Transcribe the listing from its top line through the line with "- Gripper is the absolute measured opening". Keep it exact, both ends included, and add nothing.

##### Data section #####

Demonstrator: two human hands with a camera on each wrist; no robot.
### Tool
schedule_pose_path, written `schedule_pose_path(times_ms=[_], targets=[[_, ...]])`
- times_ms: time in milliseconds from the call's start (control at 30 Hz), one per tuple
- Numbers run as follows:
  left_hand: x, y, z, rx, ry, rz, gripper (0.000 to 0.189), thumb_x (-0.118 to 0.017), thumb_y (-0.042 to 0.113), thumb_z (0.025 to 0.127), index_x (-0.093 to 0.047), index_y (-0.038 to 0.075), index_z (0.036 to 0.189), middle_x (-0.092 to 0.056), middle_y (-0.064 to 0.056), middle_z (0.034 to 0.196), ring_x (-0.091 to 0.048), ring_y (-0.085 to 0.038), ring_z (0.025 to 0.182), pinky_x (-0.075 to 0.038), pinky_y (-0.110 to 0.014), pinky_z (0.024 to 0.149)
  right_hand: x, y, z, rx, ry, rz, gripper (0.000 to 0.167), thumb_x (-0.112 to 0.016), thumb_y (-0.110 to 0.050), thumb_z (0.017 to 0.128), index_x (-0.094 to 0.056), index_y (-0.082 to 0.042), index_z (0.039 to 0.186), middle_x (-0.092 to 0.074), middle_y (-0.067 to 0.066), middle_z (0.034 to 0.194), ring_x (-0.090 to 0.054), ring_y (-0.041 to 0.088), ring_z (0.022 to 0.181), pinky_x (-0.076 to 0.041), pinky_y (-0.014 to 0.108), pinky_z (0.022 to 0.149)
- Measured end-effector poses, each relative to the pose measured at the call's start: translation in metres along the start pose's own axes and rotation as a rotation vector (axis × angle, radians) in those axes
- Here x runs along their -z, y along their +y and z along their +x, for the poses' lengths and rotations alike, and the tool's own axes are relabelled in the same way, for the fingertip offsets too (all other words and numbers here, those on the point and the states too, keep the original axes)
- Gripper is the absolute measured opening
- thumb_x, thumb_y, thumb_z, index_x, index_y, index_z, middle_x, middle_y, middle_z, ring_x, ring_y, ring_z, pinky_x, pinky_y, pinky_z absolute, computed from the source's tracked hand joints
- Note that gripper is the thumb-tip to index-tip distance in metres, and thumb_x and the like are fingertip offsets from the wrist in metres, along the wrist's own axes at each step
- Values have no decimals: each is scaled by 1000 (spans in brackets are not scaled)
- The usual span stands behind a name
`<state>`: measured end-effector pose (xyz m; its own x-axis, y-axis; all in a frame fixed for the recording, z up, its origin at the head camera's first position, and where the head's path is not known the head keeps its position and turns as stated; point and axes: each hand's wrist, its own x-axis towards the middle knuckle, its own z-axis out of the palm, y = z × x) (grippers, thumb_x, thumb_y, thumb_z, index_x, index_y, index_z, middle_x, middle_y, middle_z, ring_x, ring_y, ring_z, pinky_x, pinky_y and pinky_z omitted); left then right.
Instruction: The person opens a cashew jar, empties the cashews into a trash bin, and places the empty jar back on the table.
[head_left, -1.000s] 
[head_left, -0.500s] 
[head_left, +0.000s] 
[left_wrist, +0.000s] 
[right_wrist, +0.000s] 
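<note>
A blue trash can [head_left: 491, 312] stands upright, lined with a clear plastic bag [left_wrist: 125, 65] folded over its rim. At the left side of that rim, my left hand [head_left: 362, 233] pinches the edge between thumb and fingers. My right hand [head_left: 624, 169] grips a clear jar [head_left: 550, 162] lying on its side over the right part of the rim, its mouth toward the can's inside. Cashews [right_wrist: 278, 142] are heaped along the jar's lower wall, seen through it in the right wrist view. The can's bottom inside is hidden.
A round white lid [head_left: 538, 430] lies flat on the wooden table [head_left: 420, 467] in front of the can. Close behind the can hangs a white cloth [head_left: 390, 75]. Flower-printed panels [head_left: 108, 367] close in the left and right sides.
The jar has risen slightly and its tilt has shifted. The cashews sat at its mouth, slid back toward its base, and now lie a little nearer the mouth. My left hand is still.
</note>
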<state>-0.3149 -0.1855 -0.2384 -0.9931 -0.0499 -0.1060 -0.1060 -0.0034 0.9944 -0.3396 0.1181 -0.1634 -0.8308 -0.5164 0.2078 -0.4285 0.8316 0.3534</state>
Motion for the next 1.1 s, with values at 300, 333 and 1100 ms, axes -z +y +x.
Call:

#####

◆ **Exercise solution**:
Demonstrator: two human hands with a camera on each wrist; no robot.
### Tool
schedule_pose_path, written `schedule_pose_path(times_ms=[_], targets=[[_, ...]])`
- times_ms: time in milliseconds from the call's start (control at 30 Hz), one per tuple
- Numbers run as follows:
  left_hand: x, y, z, rx, ry, rz, gripper (0.000 to 0.189), thumb_x (-0.118 to 0.017), thumb_y (-0.042 to 0.113), thumb_z (0.025 to 0.127), index_x (-0.093 to 0.047), index_y (-0.038 to 0.075), index_z (0.036 to 0.189), middle_x (-0.092 to 0.056), middle_y (-0.064 to 0.056), middle_z (0.034 to 0.196), ring_x (-0.091 to 0.048), ring_y (-0.085 to 0.038), ring_z (0.025 to 0.182), pinky_x (-0.075 to 0.038), pinky_y (-0.110 to 0.014), pinky_z (0.024 to 0.149)
  right_hand: x, y, z, rx, ry, rz, gripper (0.000 to 0.167), thumb_x (-0.112 to 0.016), thumb_y (-0.110 to 0.050), thumb_z (0.017 to 0.128), index_x (-0.094 to 0.056), index_y (-0.082 to 0.042), index_z (0.039 to 0.186), middle_x (-0.092 to 0.074), middle_y (-0.067 to 0.066), middle_z (0.034 to 0.194), ring_x (-0.090 to 0.054), ring_y (-0.041 to 0.088), ring_z (0.022 to 0.181), pinky_x (-0.076 to 0.041), pinky_y (-0.014 to 0.108), pinky_z (0.022 to 0.149)
- Measured end-effector poses, each relative to the pose measured at the call's start: translation in metres along the start pose's own axes and rotation as a rotation vector (axis × angle, radians) in those axes
- Here x runs along their -z, y along their +y and z along their +x, for the poses' lengths and rotations alike, and the tool's own axes are relabelled in the same way, for the fingertip offsets too (all other words and numbers here, those on the point and the states too, keep the original axes)
- Gripper is the absolute measured opening

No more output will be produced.